Bitcoin was designed from the ground up to use a system called Proof of Work (PoW) to verify transaction on its blockchain ledger. Proof of Work is done by miners on the Bitcoin network using their processing power to find solutions to cryptographic puzzles.
The process of mining bitcoin is simply a race to solve a particular cryptographic problem using processor power. The first miner who find a valid answer to the cryptographic puzzle is rewarded with bitcoins and records the answer that they found to the blockchain as the next block.
The power available to a miner to solve this cryptographic puzzle is measured in hashes. Since the chances of anyone finding the answer to a puzzle is random, more hash power (also known as “hash rate”) means that a miner stands a higher chance of finding the answer and getting the bitcoins. The Bitcoin code is designed to adjust the difficulty of the mining puzzle according to the hash power available on the network.
Mining has evolved from CPU mining, to GPU mining, and then to the era of ASIC mining.
From CPU to ASIC
At the earliest stage of Bitcoin’s development, the total hash power of the Bitcoin mining network was low, and so was the difficulty of mining Bitcoins. It was feasible and efficient to use CPUs to mine Bitcoin during this period using the basic Bitcoin Core program.
As the value of Bitcoin increased, more miners started showing up on the network to add their hash power to the pool, increasing the difficulty. This meant that the equilibrium of hash power and cost had shifted because the value of a bitcoin had increased dramatically. Eventually, CPUs were not able to perform adequately in an environment of higher mining difficulty.
The release of puddinpop’s CUDA Miner in 2010 allowed Bitcoin miners to process the hash algorithm with their GPU instead of their CPU. GPUs have more cores but lower speeds than CPUs, but their specialized set of instructions meant that when configured properly, they could produce about a hundred times the hash power of a CPU.
As the value of Bitcoin continued to rise, hardware developers had more of an incentive to develop specialized hardware for mining. One such attempt was field programmable gate arrays, but this hardware was quickly followed by application-specific integrated circuits, or ASICs, in 2012.
ASIC technology was about 200 times faster than GPU bitcoin mining and launched an entire sub-industry of ASIC chip manufacturing and mining farms. Among the most notable mining hardware companies to emerge were Avalon Creative and Bitmain.
Miners began pooling their hash power in 2010 in order to smoothen out their return on computing power. The random nature of bitcoin reward distribution meant that a single miner could toil for years (depending on your luck and hash power) without seeing a single Bitcoin. On the other hand, a new miner could theoretically get lucky and get a handful of Bitcoins within the first few days.
Mining pools used the combined hash power of their members to work on Bitcoin’s mining algorithm and paid out for every block mined proportionately to each member’s hash power after deducting a small fee.

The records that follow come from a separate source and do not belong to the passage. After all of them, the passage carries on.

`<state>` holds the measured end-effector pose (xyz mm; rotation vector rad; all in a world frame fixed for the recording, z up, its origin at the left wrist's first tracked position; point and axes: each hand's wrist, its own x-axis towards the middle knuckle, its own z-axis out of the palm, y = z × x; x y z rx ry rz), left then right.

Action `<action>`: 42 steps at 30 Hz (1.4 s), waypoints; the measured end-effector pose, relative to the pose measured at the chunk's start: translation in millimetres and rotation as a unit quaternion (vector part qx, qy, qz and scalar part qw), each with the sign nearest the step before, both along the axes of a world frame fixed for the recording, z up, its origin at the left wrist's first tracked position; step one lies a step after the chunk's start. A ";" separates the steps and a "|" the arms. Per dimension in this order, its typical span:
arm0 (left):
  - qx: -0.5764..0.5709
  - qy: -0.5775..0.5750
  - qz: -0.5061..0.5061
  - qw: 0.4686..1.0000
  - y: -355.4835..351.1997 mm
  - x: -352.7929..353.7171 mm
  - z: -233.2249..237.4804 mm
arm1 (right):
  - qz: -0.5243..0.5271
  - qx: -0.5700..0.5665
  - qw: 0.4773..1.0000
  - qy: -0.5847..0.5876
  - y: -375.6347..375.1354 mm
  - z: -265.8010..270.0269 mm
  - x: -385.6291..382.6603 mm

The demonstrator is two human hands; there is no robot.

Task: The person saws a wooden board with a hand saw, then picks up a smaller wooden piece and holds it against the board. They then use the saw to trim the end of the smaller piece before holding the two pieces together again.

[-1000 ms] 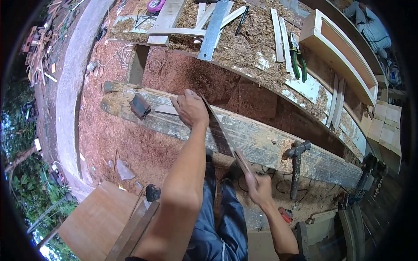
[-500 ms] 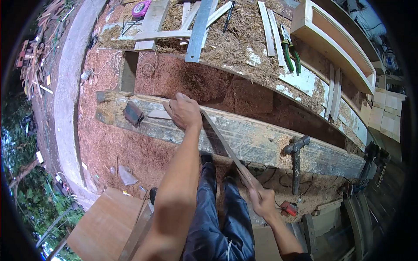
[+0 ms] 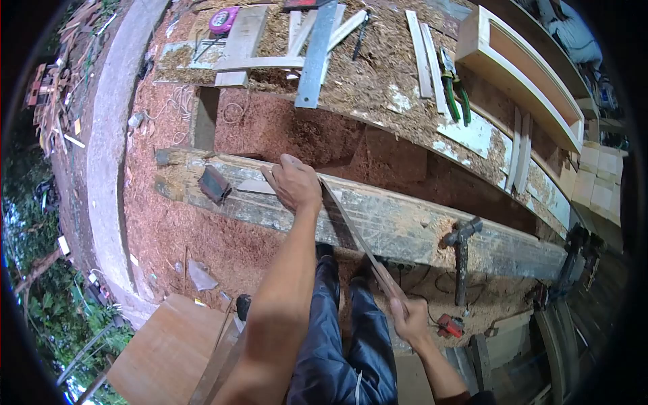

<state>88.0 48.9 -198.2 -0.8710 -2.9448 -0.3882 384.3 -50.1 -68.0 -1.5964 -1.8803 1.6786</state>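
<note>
My left hand [image 3: 297,183] is closed on a thin pale wood strip [image 3: 255,186], pressing it on the long worn beam [image 3: 378,214]. In my right hand [image 3: 410,320] is the wooden handle of a long, narrow saw [image 3: 361,243], seen nearly edge-on. Its far end is beside my left hand, at the beam's far edge. Whether the blade is cutting into the strip cannot be made out. A dark reddish block [image 3: 214,183] rests on the beam left of my left hand. Farther right on the beam lies a hammer [image 3: 462,250], its handle hanging over the near edge.
Beyond the beam, a shavings-covered bench holds a metal straightedge [image 3: 314,64], pink tape measure [image 3: 221,21], green-handled pliers [image 3: 456,91], wood strips [image 3: 420,54] and a wooden frame [image 3: 516,64]. Below are a plywood sheet [image 3: 162,351] and a red tool [image 3: 450,325].
The view has shifted slightly, so the bench and beam appear a little lower and farther right. Both hands keep their holds, with little visible movement against the beam.
</note>
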 end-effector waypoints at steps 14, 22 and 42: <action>0.159 -0.047 -0.052 0.985 12.3 -14.6 11.7 | 0.001 0.062 0.998 -0.005 66.7 -37.1 -98.8; 0.094 0.013 0.096 0.991 0.6 3.3 4.7 | 0.001 0.055 0.998 0.006 63.3 -36.9 -97.8; -0.017 0.088 0.292 0.952 12.5 2.5 -14.1 | 0.030 0.017 0.999 -0.023 54.8 -8.9 -75.8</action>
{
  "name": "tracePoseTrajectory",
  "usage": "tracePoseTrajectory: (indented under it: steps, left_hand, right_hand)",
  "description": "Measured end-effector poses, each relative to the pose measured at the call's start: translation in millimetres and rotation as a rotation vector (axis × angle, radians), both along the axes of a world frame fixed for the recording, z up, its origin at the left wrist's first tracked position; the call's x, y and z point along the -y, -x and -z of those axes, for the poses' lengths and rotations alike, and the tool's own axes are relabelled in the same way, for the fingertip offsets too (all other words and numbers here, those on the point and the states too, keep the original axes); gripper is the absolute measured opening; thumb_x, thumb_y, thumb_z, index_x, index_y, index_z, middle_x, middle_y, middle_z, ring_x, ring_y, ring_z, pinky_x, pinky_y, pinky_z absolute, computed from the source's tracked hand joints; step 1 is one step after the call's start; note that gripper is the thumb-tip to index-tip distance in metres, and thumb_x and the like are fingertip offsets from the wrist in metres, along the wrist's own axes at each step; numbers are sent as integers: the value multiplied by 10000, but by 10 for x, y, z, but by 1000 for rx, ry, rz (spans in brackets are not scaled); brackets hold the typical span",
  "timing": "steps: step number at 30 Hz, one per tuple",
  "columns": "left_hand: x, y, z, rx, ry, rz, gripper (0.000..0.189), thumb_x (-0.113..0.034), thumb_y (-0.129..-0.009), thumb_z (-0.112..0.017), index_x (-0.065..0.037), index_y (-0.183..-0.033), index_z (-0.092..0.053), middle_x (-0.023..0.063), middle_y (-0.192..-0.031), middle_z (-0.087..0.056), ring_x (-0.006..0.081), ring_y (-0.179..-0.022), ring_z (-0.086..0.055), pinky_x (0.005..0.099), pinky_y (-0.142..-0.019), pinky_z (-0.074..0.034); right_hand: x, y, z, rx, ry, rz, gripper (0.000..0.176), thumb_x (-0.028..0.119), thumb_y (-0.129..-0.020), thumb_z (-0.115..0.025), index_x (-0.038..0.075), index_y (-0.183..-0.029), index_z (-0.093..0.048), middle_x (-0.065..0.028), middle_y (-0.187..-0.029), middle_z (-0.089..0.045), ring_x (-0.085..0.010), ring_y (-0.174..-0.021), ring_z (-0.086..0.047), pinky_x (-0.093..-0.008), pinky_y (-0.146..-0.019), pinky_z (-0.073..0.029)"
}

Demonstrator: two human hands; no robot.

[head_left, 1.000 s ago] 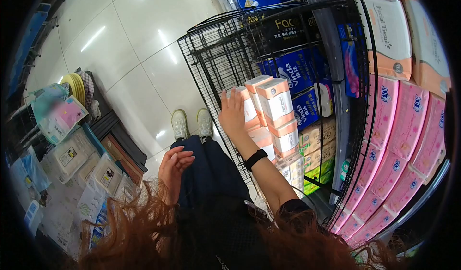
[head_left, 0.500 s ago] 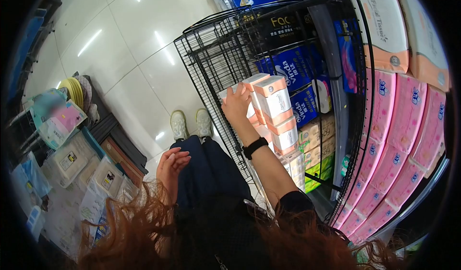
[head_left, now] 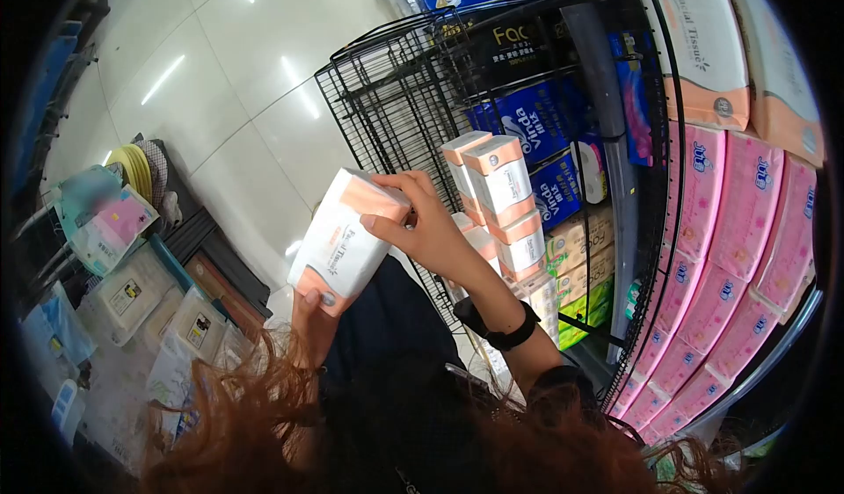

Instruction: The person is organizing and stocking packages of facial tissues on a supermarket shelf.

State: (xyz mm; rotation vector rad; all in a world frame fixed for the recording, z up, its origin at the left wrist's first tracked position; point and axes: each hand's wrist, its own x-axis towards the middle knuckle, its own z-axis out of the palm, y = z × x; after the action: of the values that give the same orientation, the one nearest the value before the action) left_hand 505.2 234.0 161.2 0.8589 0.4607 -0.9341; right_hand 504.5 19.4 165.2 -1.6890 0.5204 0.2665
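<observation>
A white and peach facial tissue pack (head_left: 347, 243) is held in front of my lap, tilted. My right hand (head_left: 422, 226) grips its upper right end, thumb on the printed face and fingers behind. Below, my left hand (head_left: 312, 323) holds the lower left end, its thumb on the near edge and its other fingers hidden behind the pack. To the right, matching small packs (head_left: 503, 182) stand stacked in the black wire rack (head_left: 378, 107).
Blue Vinda packs (head_left: 527, 125) and green packs (head_left: 585, 314) lie beyond the stack. Pink tissue packs (head_left: 747, 221) fill the right-hand shelf. At the left are clear-wrapped packs (head_left: 136, 292) and a yellow roll (head_left: 134, 164). Tiled floor (head_left: 211, 81) lies ahead.
My right hand has come away from the rack with a tissue pack and moved left, over my lap. My left hand, empty before, now holds the pack's lower end.
</observation>
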Motion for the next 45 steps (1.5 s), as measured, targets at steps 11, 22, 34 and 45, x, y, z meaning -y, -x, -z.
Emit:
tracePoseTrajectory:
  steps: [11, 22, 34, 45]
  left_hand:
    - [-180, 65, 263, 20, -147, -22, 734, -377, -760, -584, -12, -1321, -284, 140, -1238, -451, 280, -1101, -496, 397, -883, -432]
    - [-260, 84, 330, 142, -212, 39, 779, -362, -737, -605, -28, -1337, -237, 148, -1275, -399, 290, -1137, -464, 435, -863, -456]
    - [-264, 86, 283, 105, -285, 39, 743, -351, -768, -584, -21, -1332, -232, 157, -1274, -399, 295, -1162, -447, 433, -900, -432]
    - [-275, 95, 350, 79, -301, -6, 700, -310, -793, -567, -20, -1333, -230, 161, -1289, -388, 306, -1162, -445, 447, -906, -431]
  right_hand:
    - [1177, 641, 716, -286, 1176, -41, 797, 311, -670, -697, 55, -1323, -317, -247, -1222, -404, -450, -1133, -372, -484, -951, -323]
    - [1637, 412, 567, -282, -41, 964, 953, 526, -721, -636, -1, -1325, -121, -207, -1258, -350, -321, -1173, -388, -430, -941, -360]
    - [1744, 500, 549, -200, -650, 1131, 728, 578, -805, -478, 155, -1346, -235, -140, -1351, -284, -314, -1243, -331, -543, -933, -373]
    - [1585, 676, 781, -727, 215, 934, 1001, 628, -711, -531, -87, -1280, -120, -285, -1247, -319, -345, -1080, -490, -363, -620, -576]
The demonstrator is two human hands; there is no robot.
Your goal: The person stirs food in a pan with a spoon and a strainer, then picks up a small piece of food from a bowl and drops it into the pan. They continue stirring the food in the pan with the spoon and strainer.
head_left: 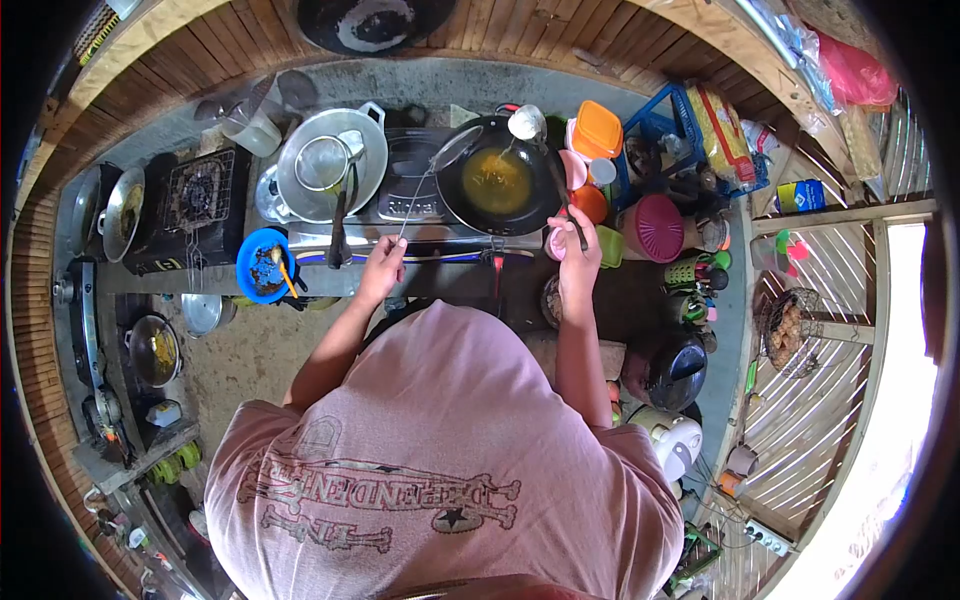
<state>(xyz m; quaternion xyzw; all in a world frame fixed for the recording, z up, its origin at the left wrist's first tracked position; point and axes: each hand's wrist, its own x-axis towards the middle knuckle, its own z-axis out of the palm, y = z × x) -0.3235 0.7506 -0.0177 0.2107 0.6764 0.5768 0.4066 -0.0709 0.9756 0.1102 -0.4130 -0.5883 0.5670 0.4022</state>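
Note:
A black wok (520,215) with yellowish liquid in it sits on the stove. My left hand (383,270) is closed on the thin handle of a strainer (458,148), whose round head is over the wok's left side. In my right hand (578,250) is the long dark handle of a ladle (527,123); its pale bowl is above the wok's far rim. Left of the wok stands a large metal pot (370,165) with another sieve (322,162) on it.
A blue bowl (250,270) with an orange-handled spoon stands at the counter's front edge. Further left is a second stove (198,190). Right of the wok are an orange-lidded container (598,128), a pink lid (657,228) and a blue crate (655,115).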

This meant that members of a mining pool would get paid more frequently but in smaller quantities.
The growth of mining farms and mining pools has been astounding, but it also means that it has become mathematically unlikely that any individual small miner could hope to make any money without joining a mining pool.
Bitcoin mining today and tomorrow
These days it is almost impossible to mine Bitcoin independently. Large crypto mining companies and pools dominate the landscape, with massive mining farms built near sources of low-cost electricity. Setting up an independent, viable mining operation costs hundreds of thousands of dollars and technical knowhow, not to mention the cost of operating power-hungry ASICs.
Cloud mining, the practice of renting computing power from cloud computing platforms for mining, was a common retail solution. Many smaller players in this industry found it difficult to gain users’ trust and many people fled to larger brand names for security. Cloud mining remains a long-term game: profits may not be high all the time, but miners plan to hold their Bitcoin over a long term to make up for the initial cost.
Owned-and-managed services are one of the more popular solutions for miners who don’t want the hassle of dealing with technical issues, or with the difficulty of procuring ASICs in a market where demand far outstrips supply. Miners buy and own an ASIC (or many ASICs) from a large company like Huobi, and the company manages the entire setup for a fee.
Major concerns have been raised by governments and environmental groups about the power consumption of Bitcoin mining. Bitcoin mining consumes large amounts of power, and miners have been under pressure to use carbon neutral sources of energy. It is estimated that between 40% and 70% of the Bitcoin mining network is run on green energy, and that this number will probably increase over time.
For the foreseeable future, Bitcoin mining is generally considered to be a profitable activity, as long as the overall value of Bitcoin continues to rise, more miners will be attracted to the ecosystem in search of profitable returns.